§ **DATA EXCERPT**
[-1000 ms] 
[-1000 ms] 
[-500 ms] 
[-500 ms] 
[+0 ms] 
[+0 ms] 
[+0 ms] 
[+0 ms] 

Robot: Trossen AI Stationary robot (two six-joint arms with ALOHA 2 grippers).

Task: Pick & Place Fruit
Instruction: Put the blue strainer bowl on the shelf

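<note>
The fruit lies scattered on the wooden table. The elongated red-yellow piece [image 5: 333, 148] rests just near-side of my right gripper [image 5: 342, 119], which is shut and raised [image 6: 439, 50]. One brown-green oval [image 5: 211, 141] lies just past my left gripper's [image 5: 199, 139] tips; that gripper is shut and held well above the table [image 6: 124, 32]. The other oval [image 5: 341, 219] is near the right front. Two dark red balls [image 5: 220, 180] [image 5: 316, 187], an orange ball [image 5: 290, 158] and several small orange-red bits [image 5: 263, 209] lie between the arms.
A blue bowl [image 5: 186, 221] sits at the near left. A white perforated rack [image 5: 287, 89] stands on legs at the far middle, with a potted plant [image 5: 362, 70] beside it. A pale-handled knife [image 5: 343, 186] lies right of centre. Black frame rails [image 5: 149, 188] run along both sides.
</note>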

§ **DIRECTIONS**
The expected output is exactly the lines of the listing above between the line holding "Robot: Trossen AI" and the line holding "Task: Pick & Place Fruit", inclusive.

§ **OUTPUT OF THE EXERCISE**
Robot: Trossen AI Stationary robot (two six-joint arms with ALOHA 2 grippers).

Task: Pick & Place Fruit

No further output is expected here.